### [What you have to do]
Which lines below hold the word "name"? Report each one.

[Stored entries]

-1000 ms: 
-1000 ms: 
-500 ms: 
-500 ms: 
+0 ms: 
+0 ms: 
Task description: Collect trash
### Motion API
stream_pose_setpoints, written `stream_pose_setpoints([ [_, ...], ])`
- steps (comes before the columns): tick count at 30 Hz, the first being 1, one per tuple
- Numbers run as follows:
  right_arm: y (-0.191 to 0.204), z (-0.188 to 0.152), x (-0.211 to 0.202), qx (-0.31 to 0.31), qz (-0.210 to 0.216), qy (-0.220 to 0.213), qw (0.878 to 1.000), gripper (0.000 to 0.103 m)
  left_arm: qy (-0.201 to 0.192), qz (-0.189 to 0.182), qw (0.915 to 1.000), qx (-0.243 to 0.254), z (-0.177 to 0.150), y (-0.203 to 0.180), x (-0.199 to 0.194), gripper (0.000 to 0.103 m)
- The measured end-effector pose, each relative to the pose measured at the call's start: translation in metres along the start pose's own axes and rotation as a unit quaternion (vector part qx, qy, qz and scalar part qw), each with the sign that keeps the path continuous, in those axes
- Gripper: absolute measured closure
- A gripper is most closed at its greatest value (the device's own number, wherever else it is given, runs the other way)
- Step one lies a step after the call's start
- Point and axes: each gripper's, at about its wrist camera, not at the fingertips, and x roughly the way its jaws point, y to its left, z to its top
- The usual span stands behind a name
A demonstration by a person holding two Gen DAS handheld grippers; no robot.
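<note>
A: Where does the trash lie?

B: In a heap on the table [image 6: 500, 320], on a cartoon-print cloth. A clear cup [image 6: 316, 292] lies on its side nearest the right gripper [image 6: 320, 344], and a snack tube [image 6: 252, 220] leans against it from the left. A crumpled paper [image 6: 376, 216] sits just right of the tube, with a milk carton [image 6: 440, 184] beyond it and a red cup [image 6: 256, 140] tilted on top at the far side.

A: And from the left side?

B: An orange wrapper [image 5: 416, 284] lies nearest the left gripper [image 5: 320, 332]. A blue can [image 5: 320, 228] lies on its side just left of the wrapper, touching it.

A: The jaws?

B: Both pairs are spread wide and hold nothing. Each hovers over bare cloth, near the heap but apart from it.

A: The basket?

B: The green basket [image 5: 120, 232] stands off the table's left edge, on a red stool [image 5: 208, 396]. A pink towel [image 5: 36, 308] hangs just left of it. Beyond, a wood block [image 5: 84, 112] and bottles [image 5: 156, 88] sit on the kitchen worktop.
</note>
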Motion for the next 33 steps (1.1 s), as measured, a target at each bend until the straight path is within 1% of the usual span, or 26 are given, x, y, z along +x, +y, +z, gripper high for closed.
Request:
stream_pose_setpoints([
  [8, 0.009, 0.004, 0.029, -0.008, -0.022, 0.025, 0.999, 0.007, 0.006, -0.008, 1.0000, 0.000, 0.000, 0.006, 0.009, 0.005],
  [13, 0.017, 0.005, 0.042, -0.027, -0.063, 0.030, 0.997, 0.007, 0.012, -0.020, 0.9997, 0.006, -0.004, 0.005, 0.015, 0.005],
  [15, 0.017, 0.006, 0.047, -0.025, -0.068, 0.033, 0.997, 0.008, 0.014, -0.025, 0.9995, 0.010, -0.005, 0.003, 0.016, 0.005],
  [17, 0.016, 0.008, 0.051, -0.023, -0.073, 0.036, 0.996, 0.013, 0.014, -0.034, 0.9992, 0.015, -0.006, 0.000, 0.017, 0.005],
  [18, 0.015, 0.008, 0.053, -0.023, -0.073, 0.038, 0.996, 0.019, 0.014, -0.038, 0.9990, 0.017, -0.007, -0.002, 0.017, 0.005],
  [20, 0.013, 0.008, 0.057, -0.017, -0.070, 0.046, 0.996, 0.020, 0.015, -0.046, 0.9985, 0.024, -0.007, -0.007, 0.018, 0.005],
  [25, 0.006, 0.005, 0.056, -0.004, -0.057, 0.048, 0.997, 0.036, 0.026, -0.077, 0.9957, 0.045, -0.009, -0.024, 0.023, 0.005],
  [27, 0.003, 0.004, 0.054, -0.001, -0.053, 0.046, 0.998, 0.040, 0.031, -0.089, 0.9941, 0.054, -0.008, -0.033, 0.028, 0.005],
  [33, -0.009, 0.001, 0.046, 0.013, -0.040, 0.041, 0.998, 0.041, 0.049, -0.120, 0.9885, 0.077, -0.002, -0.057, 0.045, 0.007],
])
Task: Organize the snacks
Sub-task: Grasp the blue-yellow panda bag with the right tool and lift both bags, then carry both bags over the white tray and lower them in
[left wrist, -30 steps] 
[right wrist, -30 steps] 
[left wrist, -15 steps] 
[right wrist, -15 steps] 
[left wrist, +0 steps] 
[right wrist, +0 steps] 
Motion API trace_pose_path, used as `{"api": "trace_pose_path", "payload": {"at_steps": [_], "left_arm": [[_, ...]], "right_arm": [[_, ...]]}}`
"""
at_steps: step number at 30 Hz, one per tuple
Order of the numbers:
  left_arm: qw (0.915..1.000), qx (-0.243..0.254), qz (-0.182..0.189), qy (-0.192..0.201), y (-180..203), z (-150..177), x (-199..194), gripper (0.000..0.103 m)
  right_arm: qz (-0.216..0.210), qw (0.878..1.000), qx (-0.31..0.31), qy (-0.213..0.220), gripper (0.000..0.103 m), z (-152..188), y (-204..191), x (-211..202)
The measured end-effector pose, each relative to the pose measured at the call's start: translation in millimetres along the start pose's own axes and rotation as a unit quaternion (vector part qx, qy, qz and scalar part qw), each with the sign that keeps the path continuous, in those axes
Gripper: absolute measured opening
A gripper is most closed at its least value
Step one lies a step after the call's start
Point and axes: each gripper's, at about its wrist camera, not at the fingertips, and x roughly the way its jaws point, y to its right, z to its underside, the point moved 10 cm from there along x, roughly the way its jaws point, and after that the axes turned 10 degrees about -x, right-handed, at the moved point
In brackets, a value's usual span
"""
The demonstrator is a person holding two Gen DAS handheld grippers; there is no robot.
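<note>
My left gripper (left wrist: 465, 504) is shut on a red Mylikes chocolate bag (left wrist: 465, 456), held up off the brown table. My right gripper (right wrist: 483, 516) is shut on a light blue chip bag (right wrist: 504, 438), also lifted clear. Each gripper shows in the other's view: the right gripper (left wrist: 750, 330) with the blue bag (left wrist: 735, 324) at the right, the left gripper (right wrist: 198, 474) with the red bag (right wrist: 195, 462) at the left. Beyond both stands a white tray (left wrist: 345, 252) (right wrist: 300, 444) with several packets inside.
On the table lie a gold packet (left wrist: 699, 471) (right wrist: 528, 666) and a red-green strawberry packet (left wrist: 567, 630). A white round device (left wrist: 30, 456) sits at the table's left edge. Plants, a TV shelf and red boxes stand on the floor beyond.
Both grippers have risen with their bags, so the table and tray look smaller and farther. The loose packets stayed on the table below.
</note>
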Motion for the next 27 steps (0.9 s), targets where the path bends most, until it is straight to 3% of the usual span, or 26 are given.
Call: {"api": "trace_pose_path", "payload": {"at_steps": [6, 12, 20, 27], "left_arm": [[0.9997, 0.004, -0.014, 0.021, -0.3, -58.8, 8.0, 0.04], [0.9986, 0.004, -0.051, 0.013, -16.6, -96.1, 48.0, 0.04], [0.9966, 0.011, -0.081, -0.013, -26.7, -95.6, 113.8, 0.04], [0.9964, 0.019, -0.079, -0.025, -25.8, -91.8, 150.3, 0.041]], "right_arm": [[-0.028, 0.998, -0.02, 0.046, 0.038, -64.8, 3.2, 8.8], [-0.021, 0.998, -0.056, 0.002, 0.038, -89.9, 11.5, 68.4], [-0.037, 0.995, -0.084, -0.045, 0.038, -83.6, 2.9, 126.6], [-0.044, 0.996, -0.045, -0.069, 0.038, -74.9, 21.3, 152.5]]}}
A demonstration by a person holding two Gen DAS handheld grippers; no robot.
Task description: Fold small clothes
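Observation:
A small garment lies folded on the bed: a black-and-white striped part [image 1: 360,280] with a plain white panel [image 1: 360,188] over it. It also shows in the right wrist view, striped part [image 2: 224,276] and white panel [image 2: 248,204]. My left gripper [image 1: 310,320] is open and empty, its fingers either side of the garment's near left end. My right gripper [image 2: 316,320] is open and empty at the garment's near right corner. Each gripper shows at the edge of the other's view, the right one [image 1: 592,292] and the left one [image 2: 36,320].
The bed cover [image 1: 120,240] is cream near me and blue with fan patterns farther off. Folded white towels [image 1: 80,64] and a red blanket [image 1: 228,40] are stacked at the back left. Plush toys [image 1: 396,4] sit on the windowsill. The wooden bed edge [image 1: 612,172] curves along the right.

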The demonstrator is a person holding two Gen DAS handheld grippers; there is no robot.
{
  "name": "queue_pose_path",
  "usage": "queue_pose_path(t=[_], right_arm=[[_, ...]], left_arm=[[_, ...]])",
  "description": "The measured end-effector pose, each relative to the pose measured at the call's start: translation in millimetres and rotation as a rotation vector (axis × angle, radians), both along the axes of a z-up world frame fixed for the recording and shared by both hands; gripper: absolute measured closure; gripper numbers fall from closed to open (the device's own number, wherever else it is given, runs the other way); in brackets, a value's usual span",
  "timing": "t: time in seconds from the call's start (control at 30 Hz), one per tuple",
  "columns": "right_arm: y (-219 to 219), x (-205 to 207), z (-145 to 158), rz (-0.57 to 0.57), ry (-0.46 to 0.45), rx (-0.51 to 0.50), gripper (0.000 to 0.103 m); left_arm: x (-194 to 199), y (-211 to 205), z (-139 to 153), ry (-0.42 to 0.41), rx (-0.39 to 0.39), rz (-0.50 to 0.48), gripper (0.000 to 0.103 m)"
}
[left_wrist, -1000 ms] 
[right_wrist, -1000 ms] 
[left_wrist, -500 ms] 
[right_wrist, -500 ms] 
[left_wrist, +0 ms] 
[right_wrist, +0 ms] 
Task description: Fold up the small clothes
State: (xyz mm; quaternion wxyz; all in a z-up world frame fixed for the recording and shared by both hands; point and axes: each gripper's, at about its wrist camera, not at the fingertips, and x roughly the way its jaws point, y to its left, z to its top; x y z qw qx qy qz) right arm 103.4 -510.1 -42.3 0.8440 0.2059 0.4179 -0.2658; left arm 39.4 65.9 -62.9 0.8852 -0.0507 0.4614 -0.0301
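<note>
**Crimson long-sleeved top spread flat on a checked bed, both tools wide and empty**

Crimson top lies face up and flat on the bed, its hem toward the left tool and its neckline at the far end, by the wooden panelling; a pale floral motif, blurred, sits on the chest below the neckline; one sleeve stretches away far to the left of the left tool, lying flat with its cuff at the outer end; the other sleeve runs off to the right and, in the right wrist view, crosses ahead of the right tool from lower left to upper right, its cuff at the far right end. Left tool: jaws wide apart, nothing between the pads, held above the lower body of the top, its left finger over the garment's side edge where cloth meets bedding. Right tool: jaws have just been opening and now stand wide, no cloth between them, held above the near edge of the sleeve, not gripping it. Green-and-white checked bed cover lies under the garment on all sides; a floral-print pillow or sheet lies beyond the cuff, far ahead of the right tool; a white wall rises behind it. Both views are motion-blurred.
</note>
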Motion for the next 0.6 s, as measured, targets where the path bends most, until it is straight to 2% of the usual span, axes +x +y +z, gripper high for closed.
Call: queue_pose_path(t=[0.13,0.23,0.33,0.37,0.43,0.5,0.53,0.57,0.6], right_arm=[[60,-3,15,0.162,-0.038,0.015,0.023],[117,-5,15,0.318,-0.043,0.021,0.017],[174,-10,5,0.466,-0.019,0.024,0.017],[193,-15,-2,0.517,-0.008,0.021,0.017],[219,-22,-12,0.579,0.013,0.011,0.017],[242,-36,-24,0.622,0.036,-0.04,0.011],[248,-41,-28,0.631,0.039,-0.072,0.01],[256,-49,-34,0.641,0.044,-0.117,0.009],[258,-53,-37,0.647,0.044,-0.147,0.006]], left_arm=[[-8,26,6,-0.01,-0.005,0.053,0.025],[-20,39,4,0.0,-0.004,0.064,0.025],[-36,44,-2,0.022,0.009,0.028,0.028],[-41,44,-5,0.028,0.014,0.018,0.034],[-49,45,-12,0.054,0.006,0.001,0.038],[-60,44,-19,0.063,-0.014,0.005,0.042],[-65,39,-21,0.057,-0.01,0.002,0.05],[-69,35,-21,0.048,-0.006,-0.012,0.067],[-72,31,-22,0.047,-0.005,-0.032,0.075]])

### [Exercise answer]
- The usual span stands behind a name
  "name": "queue_pose_path",

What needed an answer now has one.